[What is required]: From the entries underneath, give the number of lines holding the word "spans", without any other words.

[Input data]:

--- START ---

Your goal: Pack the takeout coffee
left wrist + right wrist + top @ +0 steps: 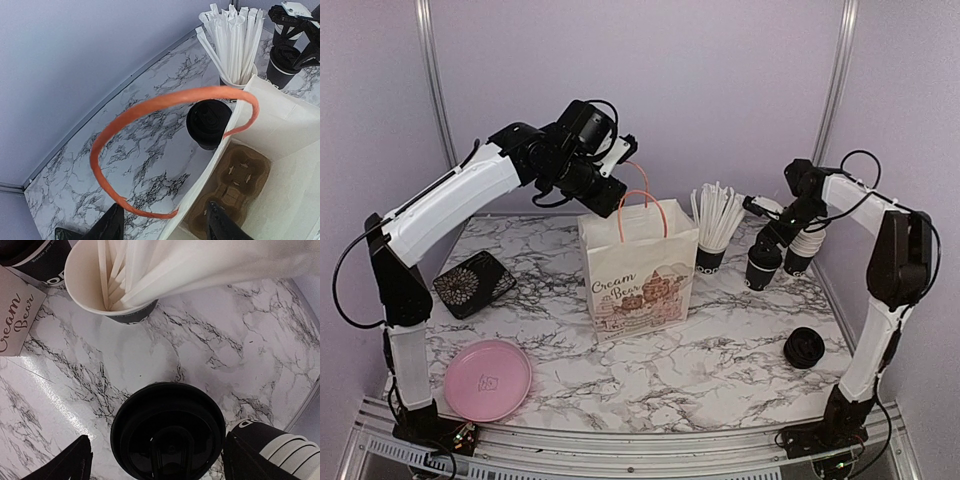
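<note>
The takeout coffee [762, 266], a black cup with a round black lid [167, 432], stands at the right rear beside the straw cup [711, 256]. My right gripper [773, 238] is open just above it, its fingers [65, 462] either side of the lid. A second lidded black cup [208, 122] stands behind the white paper bag [638, 272]. My left gripper [625, 160] is open over the bag's rear edge, and the raised orange handle [150, 105] runs between its fingers [111, 227]. A brown cardboard cup carrier [235, 185] lies inside the bag.
A nested stack of cups [801, 250] stands right of the coffee. A black lid stack [804, 347] lies front right. A pink plate [487, 378] and a black patterned box [473, 283] sit at the left. The walls are close behind.
</note>
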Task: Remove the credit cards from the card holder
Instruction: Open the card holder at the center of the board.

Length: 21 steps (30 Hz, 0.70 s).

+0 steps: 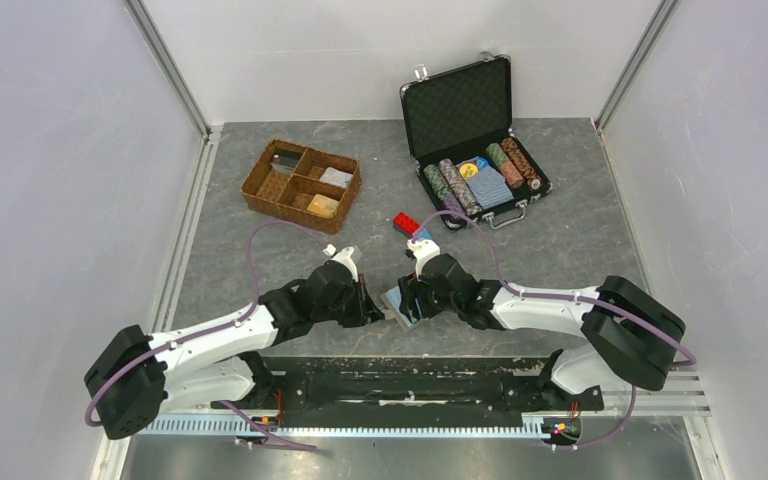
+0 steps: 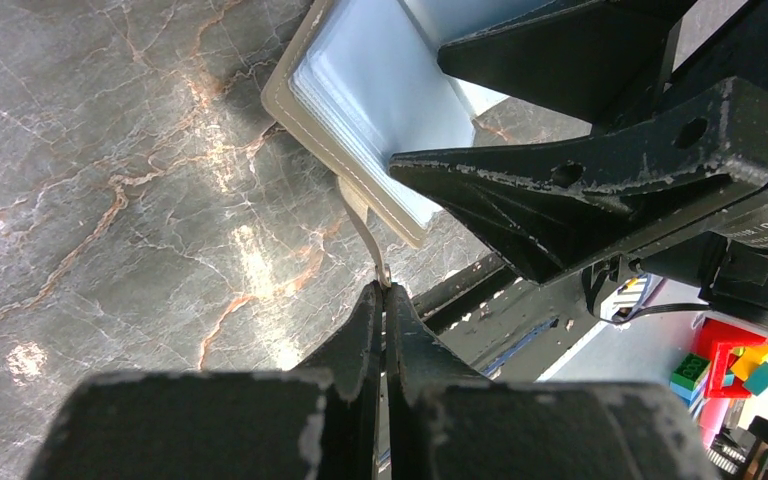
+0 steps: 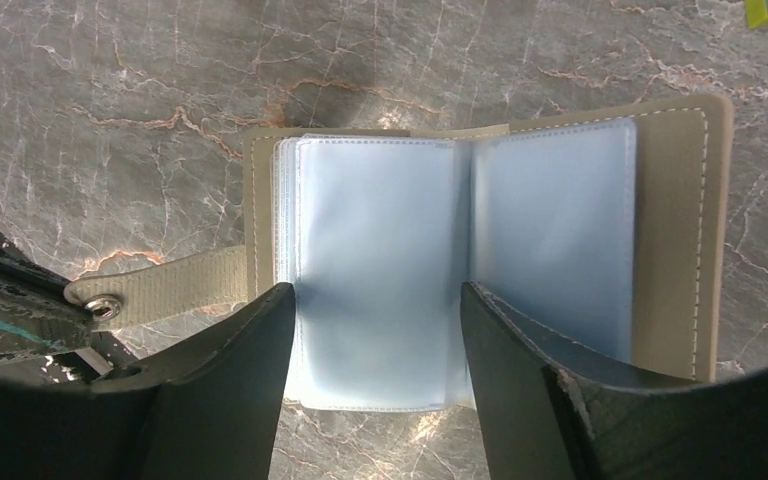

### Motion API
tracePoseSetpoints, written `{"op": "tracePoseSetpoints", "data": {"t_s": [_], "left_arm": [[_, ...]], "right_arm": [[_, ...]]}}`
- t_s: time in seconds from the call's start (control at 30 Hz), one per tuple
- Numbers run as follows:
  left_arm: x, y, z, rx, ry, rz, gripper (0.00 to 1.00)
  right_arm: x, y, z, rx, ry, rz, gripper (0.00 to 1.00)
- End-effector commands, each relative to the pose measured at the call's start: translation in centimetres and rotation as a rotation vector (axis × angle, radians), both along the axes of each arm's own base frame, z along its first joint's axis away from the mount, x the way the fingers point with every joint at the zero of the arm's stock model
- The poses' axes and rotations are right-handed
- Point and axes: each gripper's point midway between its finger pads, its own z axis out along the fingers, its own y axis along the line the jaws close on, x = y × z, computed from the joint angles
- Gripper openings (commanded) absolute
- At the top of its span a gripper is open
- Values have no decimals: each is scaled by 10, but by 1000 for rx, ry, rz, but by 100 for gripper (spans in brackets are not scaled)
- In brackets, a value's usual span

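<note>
1. Left tool [image 2: 383, 290]: fingers pressed together, pinching the free end of the holder's tab [image 2: 360, 215] just past its metal snap [image 3: 105, 305]. The arm reaches in from the left.
2. Right tool [image 3: 375, 290]: fingers spread, one on each side of the left-hand stack of sleeves [image 3: 380, 200]. Whether the fingers touch the sleeves cannot be told.
3. Card holder [image 3: 670, 220]: grey-tan bifold with white stitching along the edge.
   - It is open, with its inner face toward the right wrist camera.
   - Pale blue, cloudy sleeves fill both halves, several layered on the left half.
   - It sits at the near middle of the table [image 1: 560, 250], between the two tools, which face each other.
   - Whether it lies flat on the table cannot be told.
4. Tab: same grey-tan material, running out from the holder's left edge to the left tool.
5. Table: grey marble pattern with pale and rust-coloured veins.
6. Wicker tray [image 1: 252, 185]: brown, with compartments holding small items. It stands far left, well apart from the holder.
7. Chip case [image 1: 458, 108]: black, lid raised, with rows of poker chips [image 1: 460, 185] inside. It stands far right.
8. Red brick [image 1: 406, 222]: on the table between the case and the right tool.
</note>
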Motion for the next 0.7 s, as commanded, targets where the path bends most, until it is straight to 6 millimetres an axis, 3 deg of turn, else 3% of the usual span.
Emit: {"op": "tracePoseSetpoints", "data": {"t_s": [0.0,0.67], "left_arm": [[7,1,7,-9,-47,9,2],[6,7,4,9,-49,15,2]], "right_arm": [[7,-7,-1,-25,-45,-38,62],[22,-49,20,-98,-154,-200,56]]}}
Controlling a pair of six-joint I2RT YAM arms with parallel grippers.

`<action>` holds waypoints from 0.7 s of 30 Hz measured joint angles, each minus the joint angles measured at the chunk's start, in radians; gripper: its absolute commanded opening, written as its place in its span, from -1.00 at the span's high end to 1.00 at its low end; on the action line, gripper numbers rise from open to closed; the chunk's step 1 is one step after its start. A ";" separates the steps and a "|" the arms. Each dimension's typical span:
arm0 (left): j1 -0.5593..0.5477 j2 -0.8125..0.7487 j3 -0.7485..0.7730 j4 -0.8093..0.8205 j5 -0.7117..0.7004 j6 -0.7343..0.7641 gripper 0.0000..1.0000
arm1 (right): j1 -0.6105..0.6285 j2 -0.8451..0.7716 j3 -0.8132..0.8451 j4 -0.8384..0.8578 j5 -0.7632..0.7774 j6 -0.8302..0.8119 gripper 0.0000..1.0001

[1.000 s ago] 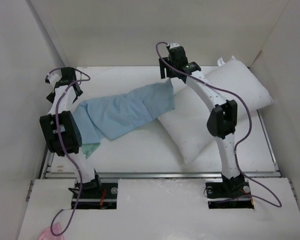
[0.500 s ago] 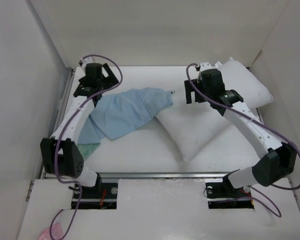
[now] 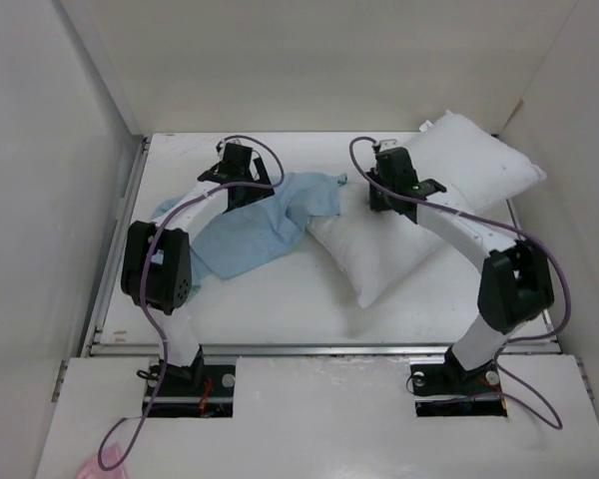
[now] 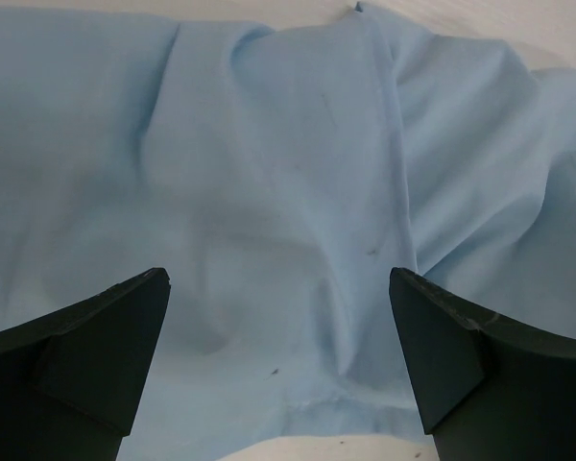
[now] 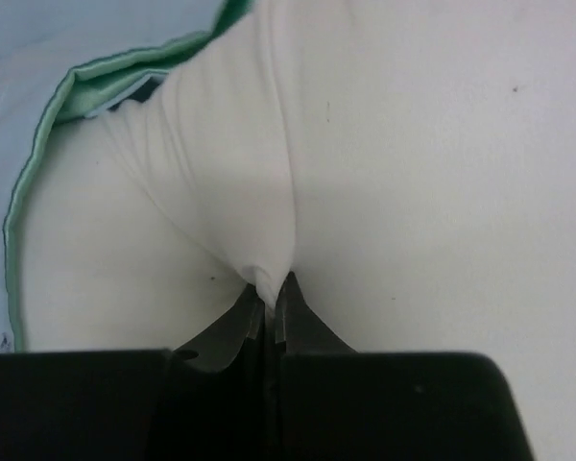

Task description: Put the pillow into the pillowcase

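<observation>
Since the earlier frame: both arms drawn inward. The left claw (image 3: 242, 188) has moved from the far-left corner to a position over the cloth. The right claw (image 3: 386, 192) has dropped onto the cushion and shut. The cloth is more bunched and has slid leftward.

Item 1, pillow (image 3: 371, 257). Large white plump cushion lying diagonally across the right half of the surface (image 3: 280, 299), one corner toward the far right wall, its near-left end touching the cloth. Handling, as judged: light, soft and bulky. It should yield under pressure and sag if lifted by one point. Best taken by a pinched fold or a corner, since the body is too thick for the jaws.

Item 2, pillowcase (image 3: 242, 235). Thin floppy sack, pale blue face up, crumpled left of centre. Its teal-green hem (image 5: 36, 178) curves just beside the pinched cushion fabric. Handling, as judged: limp, and the satin side is probably slippery. Take it by the open hem, one layer only, so that the mouth can be spread.

Item 3, left claw (image 4: 278, 288). Jaws at full spread, holding nothing, poised over the blue cloth (image 4: 288, 173). Contact cannot be told.

Item 4, right claw (image 5: 269, 293). Jaws closed tight on a raised ridge of the pillow (image 5: 240, 163) near the end facing the hem.
</observation>
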 measured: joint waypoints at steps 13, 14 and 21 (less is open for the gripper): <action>-0.125 0.182 0.107 0.006 -0.002 -0.005 -0.94 | -0.068 -0.425 -0.031 -0.413 0.273 0.149 1.00; -0.130 0.194 0.119 0.009 -0.002 -0.006 -0.89 | -0.072 -0.422 -0.026 -0.435 0.286 0.159 1.00; -0.149 0.214 0.013 0.054 0.014 -0.026 1.00 | -0.104 -0.428 0.056 -0.518 0.364 0.197 1.00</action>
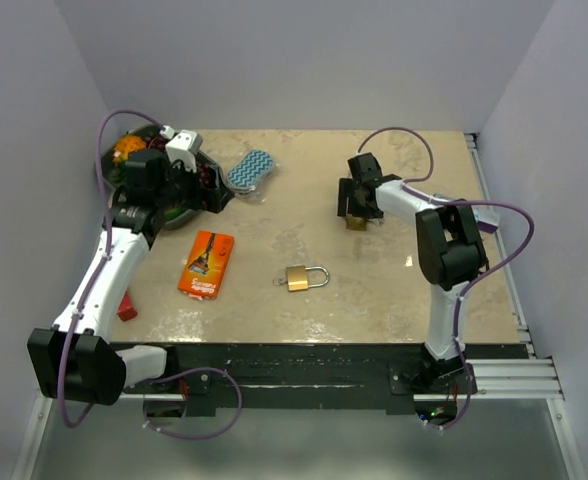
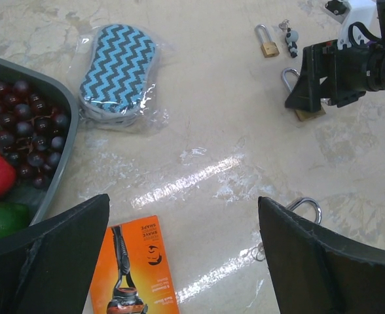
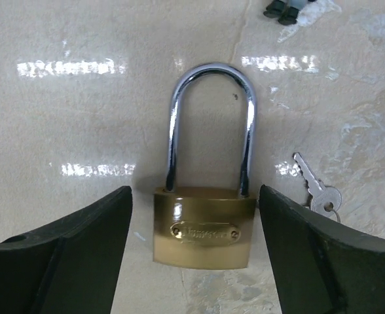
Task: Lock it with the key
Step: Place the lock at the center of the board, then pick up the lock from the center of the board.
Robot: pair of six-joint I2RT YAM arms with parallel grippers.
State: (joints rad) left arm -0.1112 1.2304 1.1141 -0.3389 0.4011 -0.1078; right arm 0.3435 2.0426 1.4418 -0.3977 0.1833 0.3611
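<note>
A brass padlock (image 3: 203, 227) with a long steel shackle lies flat on the table, shackle pointing away from the wrist. My right gripper (image 3: 196, 196) is open, with one finger on each side of the lock's body and a gap on both sides. A silver key (image 3: 317, 186) lies just right of the lock. In the top view the right gripper (image 1: 356, 212) sits over this lock at back centre. My left gripper (image 2: 183, 204) is open and empty, held above the table near the bowl (image 1: 212, 192).
A second brass padlock (image 1: 304, 277) lies mid-table. A small padlock (image 2: 268, 42) with keys (image 2: 289, 36) lies beyond the right gripper. An orange razor pack (image 1: 206, 264), a zigzag sponge (image 1: 251, 168) and a fruit bowl (image 2: 42, 82) lie on the left. A red object (image 1: 126, 307) lies at the left edge.
</note>
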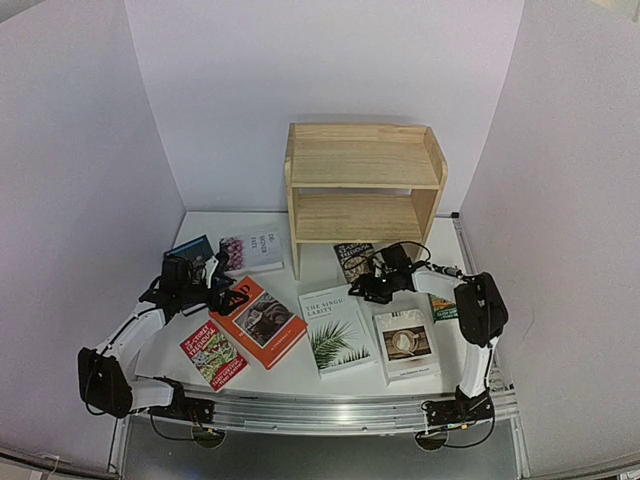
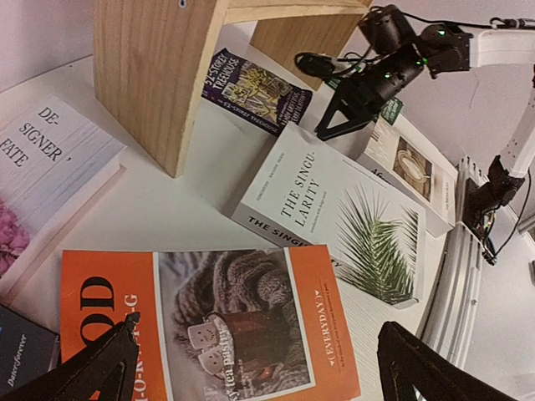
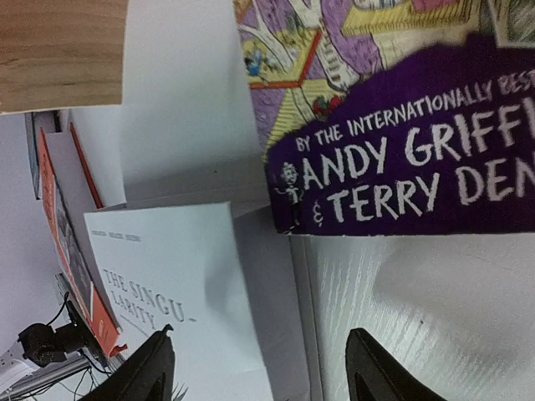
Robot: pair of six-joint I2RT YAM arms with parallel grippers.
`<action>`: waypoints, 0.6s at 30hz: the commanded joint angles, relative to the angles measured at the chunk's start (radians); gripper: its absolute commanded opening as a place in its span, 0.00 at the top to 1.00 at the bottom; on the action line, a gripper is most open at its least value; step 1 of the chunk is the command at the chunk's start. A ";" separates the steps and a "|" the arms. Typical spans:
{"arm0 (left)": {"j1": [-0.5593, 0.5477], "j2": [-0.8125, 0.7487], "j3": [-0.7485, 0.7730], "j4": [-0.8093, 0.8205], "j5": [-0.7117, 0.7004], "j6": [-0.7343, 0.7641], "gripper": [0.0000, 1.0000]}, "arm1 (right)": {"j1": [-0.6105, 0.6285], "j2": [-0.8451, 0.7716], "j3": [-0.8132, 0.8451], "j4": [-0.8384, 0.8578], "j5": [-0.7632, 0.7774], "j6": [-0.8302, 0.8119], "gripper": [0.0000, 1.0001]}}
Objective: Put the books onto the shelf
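The shelf (image 1: 365, 160) stands at the back of the tabletop (image 1: 318, 272). It is made of pale wood and has two levels.

All the books lie flat on the tabletop. The navy book (image 1: 190, 249) and the pink book (image 1: 252, 250) are to the left of the shelf. The orange book (image 1: 258, 320) is in front of them, and the red book (image 1: 213, 355) is just beside its near left side. The palm book (image 1: 335, 330) is in the middle. The cup book (image 1: 405, 343) is just to its right. The purple book (image 1: 352, 260) is right in front of the shelf. The green book (image 1: 442, 308) is partly hidden under the right arm.

The left gripper (image 2: 259, 327) is wide apart and holds nothing. It hangs over the orange book, near the book's left end.

The right gripper (image 3: 261, 332) points down at the spot between the purple book and the far corner of the palm book. Its fingers are apart and nothing is between them. I cannot tell if it touches the tabletop or a book.
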 commanded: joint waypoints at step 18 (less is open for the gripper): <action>-0.030 0.121 0.114 0.019 -0.007 -0.070 0.01 | 0.023 0.144 0.106 -0.039 -0.263 -0.020 0.95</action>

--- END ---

[Response]: 2